→ Task to carry out: Using the listing below, output only the lines from the one that contains "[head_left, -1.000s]" through the one that contains "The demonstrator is", inclusive, exactly as given and without images.

→ Records provided:
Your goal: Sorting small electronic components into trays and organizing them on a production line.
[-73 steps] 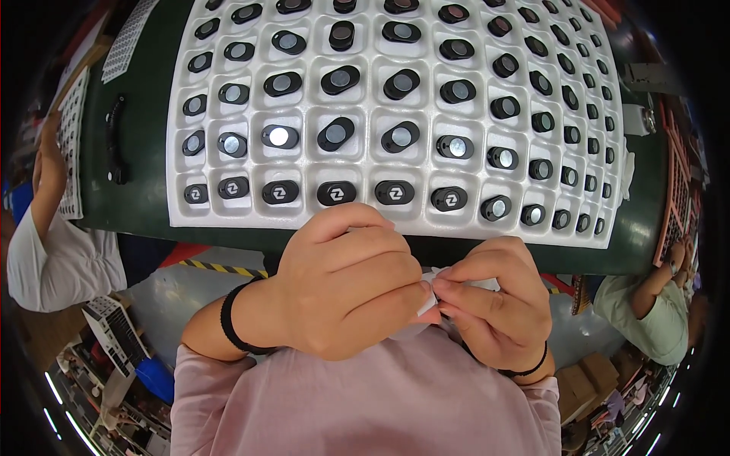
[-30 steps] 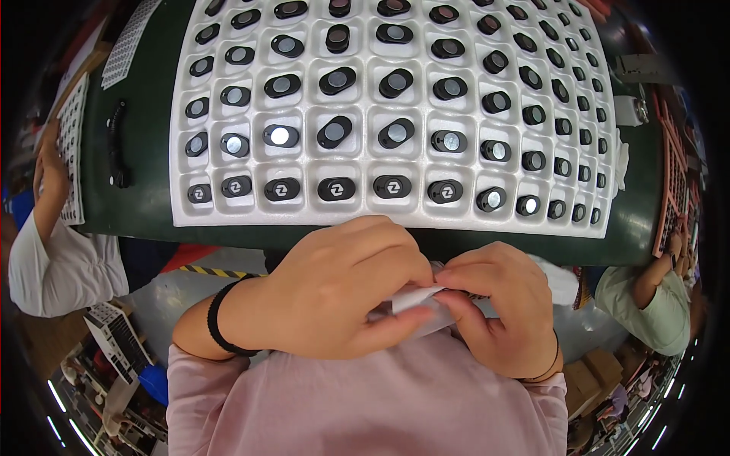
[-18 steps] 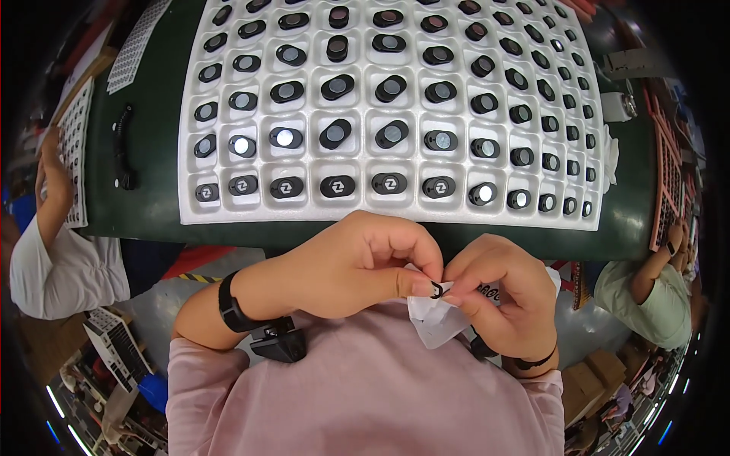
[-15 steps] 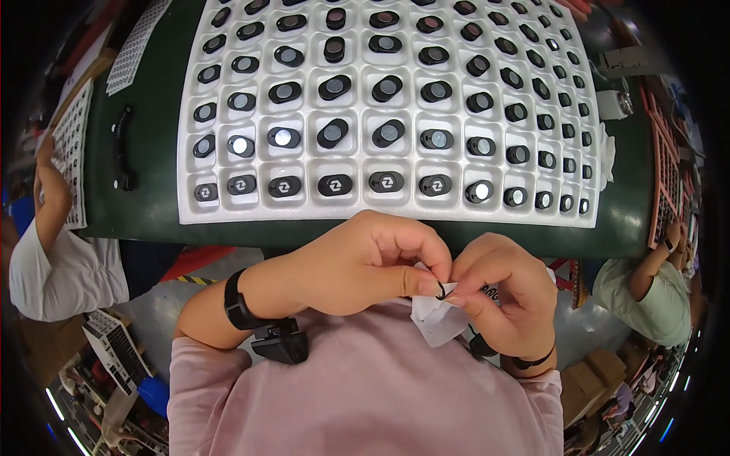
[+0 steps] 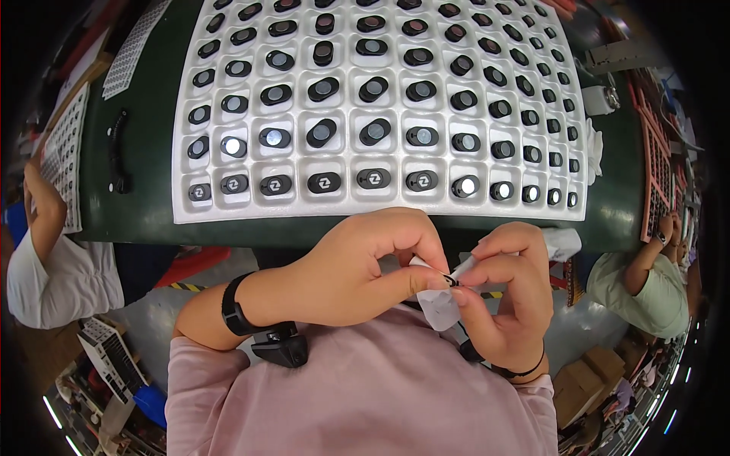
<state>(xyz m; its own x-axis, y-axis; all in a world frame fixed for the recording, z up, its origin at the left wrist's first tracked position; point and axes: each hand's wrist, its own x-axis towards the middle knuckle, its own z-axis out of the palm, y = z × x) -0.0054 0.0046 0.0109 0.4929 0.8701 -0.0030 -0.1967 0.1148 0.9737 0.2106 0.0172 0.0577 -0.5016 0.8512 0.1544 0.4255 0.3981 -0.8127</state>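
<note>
My left hand (image 5: 380,262) and my right hand (image 5: 513,296) meet in front of my chest, below the tray's near edge. Both are closed, thumbs and fingertips pinched together. Between the fingertips is a small, thin, curved black piece (image 5: 452,281), mostly covered by the fingers. A crumpled white cloth (image 5: 439,310) hangs from under my left thumb. Above them, a white foam tray (image 5: 380,209) holds rows of small oval black devices, one per compartment. Some devices (image 5: 325,182) show a white mark; others (image 5: 323,133) show a round grey or shiny disc.
The tray rests on a dark green table (image 5: 144,205). A black curved handle (image 5: 119,152) lies left of it, a white label sheet (image 5: 137,49) farther back. White material (image 5: 563,245) shows beyond my right hand. Co-workers are at left (image 5: 57,266) and right (image 5: 639,289).
My right hand has shifted slightly up, its fingers lifted and more spread around the black piece. The white material beyond it shows more. The tray appears slightly farther left.
</note>
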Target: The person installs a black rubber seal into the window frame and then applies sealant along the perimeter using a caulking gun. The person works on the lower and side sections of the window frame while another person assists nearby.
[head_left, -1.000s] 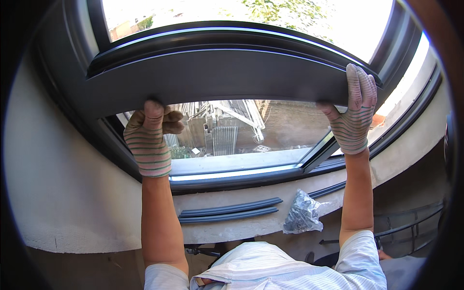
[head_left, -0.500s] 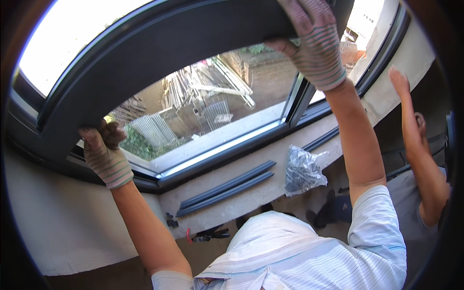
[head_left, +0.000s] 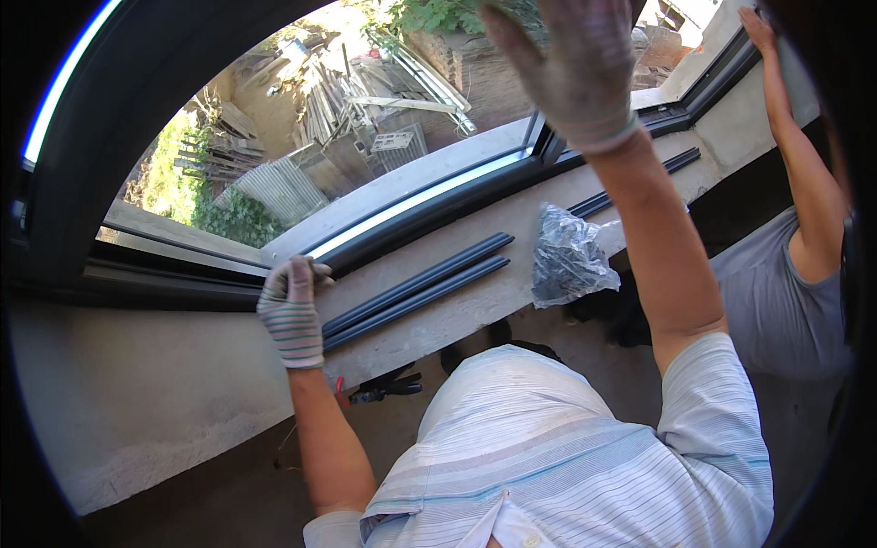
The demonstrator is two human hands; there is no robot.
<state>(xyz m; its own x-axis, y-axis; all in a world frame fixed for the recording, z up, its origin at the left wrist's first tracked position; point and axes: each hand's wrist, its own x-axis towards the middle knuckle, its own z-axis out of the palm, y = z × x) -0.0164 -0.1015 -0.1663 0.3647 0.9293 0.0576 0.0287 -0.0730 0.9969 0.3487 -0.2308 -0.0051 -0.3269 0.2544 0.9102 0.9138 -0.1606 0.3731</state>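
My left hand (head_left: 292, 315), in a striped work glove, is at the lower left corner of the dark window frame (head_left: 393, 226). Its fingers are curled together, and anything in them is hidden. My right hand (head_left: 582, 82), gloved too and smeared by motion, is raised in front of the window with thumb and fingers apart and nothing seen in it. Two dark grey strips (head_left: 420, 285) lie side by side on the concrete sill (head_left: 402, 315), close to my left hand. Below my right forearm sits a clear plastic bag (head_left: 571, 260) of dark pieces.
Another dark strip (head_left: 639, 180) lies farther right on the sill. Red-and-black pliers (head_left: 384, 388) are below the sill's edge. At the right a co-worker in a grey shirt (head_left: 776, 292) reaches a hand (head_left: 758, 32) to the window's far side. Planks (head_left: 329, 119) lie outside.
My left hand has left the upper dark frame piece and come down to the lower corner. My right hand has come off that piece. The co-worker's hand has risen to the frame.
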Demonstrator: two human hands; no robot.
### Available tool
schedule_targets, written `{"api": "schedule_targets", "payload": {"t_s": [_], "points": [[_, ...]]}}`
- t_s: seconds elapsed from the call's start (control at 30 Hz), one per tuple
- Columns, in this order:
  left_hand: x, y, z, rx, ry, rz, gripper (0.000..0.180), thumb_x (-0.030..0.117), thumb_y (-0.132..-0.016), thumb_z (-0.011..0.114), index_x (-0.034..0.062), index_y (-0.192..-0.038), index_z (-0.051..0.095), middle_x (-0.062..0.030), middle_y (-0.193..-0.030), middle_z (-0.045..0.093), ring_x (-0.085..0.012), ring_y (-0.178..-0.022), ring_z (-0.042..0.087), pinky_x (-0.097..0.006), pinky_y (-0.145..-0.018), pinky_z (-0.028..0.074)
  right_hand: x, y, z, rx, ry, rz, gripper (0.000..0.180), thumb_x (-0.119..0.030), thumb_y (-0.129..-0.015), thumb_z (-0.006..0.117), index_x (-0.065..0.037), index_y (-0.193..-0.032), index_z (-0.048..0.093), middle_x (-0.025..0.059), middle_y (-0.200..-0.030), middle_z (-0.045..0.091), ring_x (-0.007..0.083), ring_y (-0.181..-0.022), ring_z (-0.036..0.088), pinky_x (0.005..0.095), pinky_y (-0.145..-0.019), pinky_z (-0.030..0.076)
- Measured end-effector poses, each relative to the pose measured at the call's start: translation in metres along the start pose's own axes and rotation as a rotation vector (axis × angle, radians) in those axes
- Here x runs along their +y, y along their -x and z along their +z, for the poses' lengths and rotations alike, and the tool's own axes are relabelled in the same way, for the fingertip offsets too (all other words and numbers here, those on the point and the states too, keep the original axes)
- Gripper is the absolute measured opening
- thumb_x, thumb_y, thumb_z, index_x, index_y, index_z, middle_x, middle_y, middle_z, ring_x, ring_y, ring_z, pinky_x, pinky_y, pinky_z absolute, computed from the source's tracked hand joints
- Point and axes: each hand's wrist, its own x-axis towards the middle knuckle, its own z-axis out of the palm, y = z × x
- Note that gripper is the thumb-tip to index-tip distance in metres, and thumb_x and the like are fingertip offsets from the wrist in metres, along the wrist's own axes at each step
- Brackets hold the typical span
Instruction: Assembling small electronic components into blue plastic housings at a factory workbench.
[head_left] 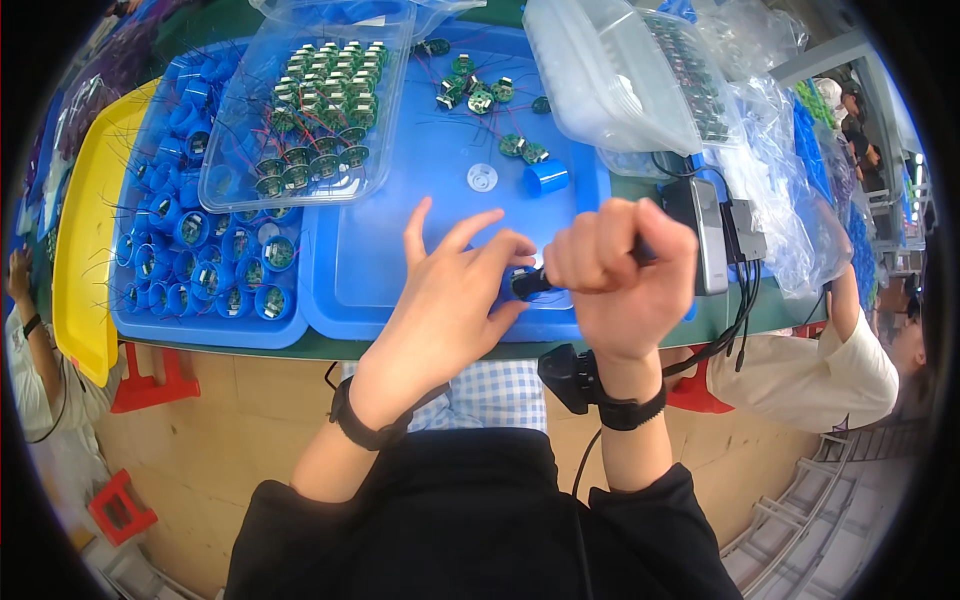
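Observation:
My right hand (622, 275) is closed in a fist around a black rod-like tool (541, 281), whose end meets a small blue cup (517, 287) on the blue tray (355, 285). Thumb and index finger of my left hand (447, 285) pinch that cup from its left side, the other fingers raised and spread. What lies inside the cup is hidden by the tool and fingers. Beyond my hands, another blue cup (545, 178) lies on its side near a white round disc (481, 178). Several green circuit boards (480, 98) with thin wires are scattered at the tray's far end.
At left, a second blue tray (290, 332) holds many blue cups with boards inside; a yellow tray (85, 230) is beyond. A clear container (215, 190) of boards overlaps both blue trays. Right: plastic tubs (610, 85), a grey device (709, 240) with black cables, clear bags (780, 190), a co-worker's arm (845, 280).

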Motion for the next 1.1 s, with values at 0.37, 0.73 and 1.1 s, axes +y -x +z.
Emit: {"api": "schedule_targets", "payload": {"t_s": [0.37, 0.73, 1.1], "points": [[-0.003, -0.003, -0.003, -0.063, 0.032, -0.068, 0.038, 0.013, -0.071, 0.074, 0.0087, -0.105, 0.059, -0.0015, -0.103, 0.064, -0.022, -0.123, 0.048, -0.054, -0.11, 0.012, 0.006, 0.007, 0.005, -0.069, 0.265, -0.028, 0.045, -0.026, -0.084, 0.037, -0.007, -0.045, 0.023, 0.0049, -0.041, 0.03, 0.0146, -0.038, 0.024, 0.0312, -0.042, 0.02], [-0.002, 0.002, -0.001, -0.05, 0.002, -0.07, 0.041, 0.017, -0.072, 0.074, 0.0064, -0.109, 0.057, -0.0017, -0.103, 0.068, -0.0222, -0.126, 0.045, -0.055, -0.109, 0.009, 0.004, 0.002, -0.009, 0.002, -0.052, 0.035, 0.046, -0.033, -0.091, 0.033, -0.012, -0.052, 0.024, -0.0002, -0.046, 0.024, 0.0129, -0.044, 0.02, 0.0312, -0.047, 0.021], [-0.005, 0.002, 0.0, -0.008, 0.001, -0.048, 0.039, 0.016, -0.073, 0.072, 0.0111, -0.107, 0.055, -0.002, -0.101, 0.068, -0.0255, -0.124, 0.047, -0.06, -0.107, 0.011, 0.022, 0.011, 0.002, -0.151, 0.222, -0.124, 0.045, -0.027, -0.089, 0.038, -0.006, -0.05, 0.029, 0.0015, -0.049, 0.031, 0.012, -0.047, 0.028, 0.026, -0.048, 0.026]]}}
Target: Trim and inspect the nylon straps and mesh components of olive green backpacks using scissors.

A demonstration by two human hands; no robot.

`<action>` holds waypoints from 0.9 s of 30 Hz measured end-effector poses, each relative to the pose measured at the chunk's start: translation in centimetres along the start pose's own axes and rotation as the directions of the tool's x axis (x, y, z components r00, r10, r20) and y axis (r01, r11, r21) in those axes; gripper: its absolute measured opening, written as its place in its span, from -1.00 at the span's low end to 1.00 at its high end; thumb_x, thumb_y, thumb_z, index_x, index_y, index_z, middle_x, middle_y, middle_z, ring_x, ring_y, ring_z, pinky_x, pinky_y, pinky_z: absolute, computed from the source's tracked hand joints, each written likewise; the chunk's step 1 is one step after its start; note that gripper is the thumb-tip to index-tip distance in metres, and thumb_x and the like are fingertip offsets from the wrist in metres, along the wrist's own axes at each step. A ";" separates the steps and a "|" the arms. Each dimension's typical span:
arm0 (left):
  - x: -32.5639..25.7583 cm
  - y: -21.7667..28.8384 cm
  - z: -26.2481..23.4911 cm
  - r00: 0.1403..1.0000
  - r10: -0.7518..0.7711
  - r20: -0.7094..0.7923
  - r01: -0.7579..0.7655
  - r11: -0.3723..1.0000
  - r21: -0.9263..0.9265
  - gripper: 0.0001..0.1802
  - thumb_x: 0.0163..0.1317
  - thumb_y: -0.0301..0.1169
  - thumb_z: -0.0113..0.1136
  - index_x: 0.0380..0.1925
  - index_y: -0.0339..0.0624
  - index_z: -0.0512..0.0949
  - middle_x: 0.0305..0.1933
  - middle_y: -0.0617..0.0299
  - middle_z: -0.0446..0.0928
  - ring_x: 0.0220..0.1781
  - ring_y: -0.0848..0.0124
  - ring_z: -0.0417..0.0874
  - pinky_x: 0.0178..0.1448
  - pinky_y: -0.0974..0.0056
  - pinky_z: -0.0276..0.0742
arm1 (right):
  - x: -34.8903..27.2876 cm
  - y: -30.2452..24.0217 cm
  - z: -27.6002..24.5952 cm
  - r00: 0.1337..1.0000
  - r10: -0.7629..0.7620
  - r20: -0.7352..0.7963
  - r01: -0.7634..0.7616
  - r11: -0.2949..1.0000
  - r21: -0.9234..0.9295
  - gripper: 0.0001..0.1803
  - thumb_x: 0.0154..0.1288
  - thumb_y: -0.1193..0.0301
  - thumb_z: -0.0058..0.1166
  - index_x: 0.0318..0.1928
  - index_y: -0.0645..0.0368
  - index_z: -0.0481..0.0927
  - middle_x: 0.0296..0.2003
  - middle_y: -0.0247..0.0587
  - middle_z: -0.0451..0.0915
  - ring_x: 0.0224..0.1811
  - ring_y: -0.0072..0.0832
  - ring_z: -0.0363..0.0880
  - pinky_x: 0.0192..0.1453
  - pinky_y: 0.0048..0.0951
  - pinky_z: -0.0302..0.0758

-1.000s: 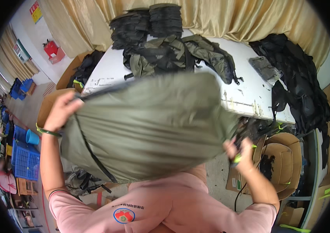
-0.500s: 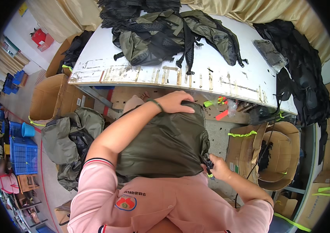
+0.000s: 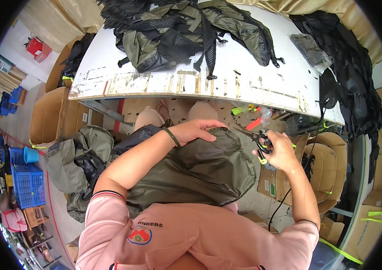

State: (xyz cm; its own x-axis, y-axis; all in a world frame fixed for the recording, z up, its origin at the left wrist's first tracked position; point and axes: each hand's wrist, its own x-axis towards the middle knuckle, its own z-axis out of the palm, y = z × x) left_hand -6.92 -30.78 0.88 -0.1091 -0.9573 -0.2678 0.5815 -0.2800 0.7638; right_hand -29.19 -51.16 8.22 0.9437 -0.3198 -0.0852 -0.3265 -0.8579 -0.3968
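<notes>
Filling the middle of the frame, the olive fabric bag (image 3: 200, 171) sags over my lap, below the white table (image 3: 254, 85). It looks soft, light and floppy, so I judge a pinch at a seam or edge holds best. My left hand (image 3: 195, 130) lies flat and open on its upper part. Centre right, my right hand (image 3: 281, 150) clenches small black scissors (image 3: 258, 139).
</notes>
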 end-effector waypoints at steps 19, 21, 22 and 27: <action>-0.9 -1.2 0.5 0.988 0.151 -0.040 -0.150 0.989 0.012 -0.44 0.17 -0.61 0.13 0.22 -0.10 0.39 0.16 0.34 0.41 0.20 0.55 0.37 0.27 0.41 0.26 | 1.3 -0.8 -1.4 0.985 -0.168 0.049 0.175 0.952 -0.251 -0.54 -0.21 0.19 0.43 -0.43 0.20 0.46 -0.53 -0.12 0.51 -0.34 -0.16 0.50 -0.17 -0.23 0.28; -1.0 -1.3 0.6 0.987 0.158 -0.042 -0.158 0.987 0.014 -0.44 0.17 -0.61 0.13 0.22 -0.09 0.39 0.16 0.35 0.41 0.20 0.56 0.37 0.27 0.42 0.26 | 1.4 -1.0 -1.3 0.987 -0.146 0.061 0.156 0.962 -0.223 -0.53 -0.22 0.18 0.44 -0.44 0.20 0.46 -0.53 -0.12 0.51 -0.35 -0.16 0.50 -0.17 -0.23 0.27; -1.1 -1.3 0.5 0.987 0.152 -0.042 -0.152 0.988 0.009 -0.44 0.17 -0.61 0.12 0.22 -0.09 0.39 0.16 0.35 0.41 0.20 0.56 0.37 0.27 0.42 0.26 | 1.5 -1.0 -1.3 0.987 -0.147 0.064 0.158 0.962 -0.223 -0.53 -0.22 0.18 0.44 -0.44 0.20 0.46 -0.53 -0.12 0.51 -0.35 -0.16 0.50 -0.17 -0.23 0.27; -1.2 -1.2 0.6 0.989 0.144 -0.039 -0.143 0.989 0.030 -0.43 0.17 -0.60 0.13 0.23 -0.13 0.37 0.25 0.33 0.35 0.28 0.53 0.32 0.36 0.36 0.19 | 1.5 -0.8 -1.4 0.982 -0.176 0.066 0.187 0.953 -0.239 -0.52 -0.23 0.16 0.44 -0.43 0.19 0.47 -0.54 -0.15 0.51 -0.36 -0.18 0.50 -0.15 -0.25 0.27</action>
State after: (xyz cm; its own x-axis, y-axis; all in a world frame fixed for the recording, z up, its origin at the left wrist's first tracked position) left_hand -7.93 -29.34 0.64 0.0071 -0.9841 -0.1775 0.5669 -0.1422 0.8114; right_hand -27.57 -51.55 9.66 0.9878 -0.1367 -0.0746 -0.1480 -0.9732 -0.1758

→ Answer area:
[head_left, -1.000s] 
[head_left, -0.500s] 
[head_left, +0.000s] 
The demonstrator is two human hands; there is no robot.

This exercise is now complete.